Hearings in a party’s absence

31.  If a party fails to attend a hearing the Tribunal may proceed with the hearing if the Tribunal—

(a)is satisfied that the party has been notified of the hearing or that reasonable steps have been taken to notify the party of the hearing; and

(b)considers that it is in the interests of justice to proceed with the hearing.

CHAPTER 3Decisions

Consent orders

32.—(1) The Tribunal may, at the request of the parties but only if it considers it appropriate, make a consent order disposing of the proceedings and making such other appropriate provision as the parties have agreed.

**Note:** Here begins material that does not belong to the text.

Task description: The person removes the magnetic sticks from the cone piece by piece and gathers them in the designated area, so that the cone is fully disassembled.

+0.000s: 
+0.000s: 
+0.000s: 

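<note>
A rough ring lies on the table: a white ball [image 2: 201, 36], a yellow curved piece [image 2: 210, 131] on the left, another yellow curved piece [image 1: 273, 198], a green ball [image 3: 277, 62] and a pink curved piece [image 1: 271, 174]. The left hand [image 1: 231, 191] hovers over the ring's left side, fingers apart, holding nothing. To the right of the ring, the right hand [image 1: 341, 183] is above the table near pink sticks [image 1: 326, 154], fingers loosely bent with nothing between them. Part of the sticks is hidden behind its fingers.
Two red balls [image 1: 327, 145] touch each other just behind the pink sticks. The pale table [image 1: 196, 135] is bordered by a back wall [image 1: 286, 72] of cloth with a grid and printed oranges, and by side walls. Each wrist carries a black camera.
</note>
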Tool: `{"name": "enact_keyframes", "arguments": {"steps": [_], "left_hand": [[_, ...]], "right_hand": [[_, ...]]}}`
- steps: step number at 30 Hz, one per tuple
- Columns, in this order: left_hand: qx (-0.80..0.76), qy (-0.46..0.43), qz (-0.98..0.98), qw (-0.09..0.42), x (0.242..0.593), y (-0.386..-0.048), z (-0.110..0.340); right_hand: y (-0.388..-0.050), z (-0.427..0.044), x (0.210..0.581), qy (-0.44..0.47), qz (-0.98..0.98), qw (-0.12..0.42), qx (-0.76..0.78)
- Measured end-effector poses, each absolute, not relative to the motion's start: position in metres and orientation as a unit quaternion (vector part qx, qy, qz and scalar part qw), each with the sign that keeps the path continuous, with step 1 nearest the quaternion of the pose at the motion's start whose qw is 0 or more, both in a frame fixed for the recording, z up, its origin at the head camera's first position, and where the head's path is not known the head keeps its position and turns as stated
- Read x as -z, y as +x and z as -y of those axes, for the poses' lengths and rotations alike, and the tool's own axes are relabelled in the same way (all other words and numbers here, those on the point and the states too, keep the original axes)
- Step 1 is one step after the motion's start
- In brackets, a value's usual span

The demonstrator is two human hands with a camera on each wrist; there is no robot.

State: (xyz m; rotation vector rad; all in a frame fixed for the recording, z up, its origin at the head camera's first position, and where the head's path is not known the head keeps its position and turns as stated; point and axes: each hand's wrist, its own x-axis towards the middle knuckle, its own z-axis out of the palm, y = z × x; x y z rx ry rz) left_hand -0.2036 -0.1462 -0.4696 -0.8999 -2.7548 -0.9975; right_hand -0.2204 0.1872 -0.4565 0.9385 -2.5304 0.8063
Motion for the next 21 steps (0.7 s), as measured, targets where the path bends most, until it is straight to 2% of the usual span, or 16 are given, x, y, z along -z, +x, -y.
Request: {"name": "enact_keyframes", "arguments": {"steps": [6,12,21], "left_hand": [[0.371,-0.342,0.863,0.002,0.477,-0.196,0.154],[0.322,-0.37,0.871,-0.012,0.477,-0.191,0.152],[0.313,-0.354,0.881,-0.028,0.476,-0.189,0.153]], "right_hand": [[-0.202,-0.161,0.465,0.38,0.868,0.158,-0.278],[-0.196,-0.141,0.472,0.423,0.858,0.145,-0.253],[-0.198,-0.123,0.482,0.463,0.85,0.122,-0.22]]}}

(2) Notwithstanding any other provision of these Rules, the Tribunal need not hold a hearing before making an order under paragraph (1), or provide reasons for the order.

Notice of decisions

33.—(1) The Tribunal may give a decision orally at a hearing.

(2) Subject to rule 14(2) (withholding information likely to cause harm), the Tribunal must provide to each party as soon as reasonably practicable after making a decision which finally disposes of all issues in the proceedings (except a decision under Part 4)—

(a)a decision notice stating the Tribunal’s decision;

(b)where appropriate, notification of the right to apply for a written statement of reasons under rule 34(3); and

(c)notification of any right of appeal against the decision and the time within which, and the manner in which, such right of appeal may be exercised.

(3) In asylum support cases the notice and notifications required by paragraph (2) must be provided at the hearing or sent on the day that the decision is made.

Reasons for decisions

34.—(1) In asylum support cases the Tribunal must send a written statement of reasons for a decision which disposes of proceedings (except a decision under Part 4) to each party—

(a)if the case is decided at a hearing, within 3 days after the hearing; or

(b)if the case is decided without a hearing, on the day that the decision is made.

(2) In all other cases the Tribunal may give reasons for a decision which disposes of proceedings (except a decision under Part 4)—

(a)orally at a hearing; or

(b)in a written statement of reasons to each party.

(3) Unless the Tribunal has already provided a written statement of reasons under paragraph (2)(b), a party may make a written application to the Tribunal for such statement following a decision which finally disposes of all issues in the proceedings.

(4) An application under paragraph (3) must be received within 1 month of the date on which the Tribunal sent or otherwise provided to the party a decision notice relating to the decision which finally disposes of all issues in the proceedings.

(5) If a party makes an application in accordance with paragraphs (3) and (4) the Tribunal must, subject to rule 14(2) (withholding information likely to cause harm), send a written statement of reasons to each party within 1 month of the date on which it received the application or as soon as reasonably practicable after the end of that period.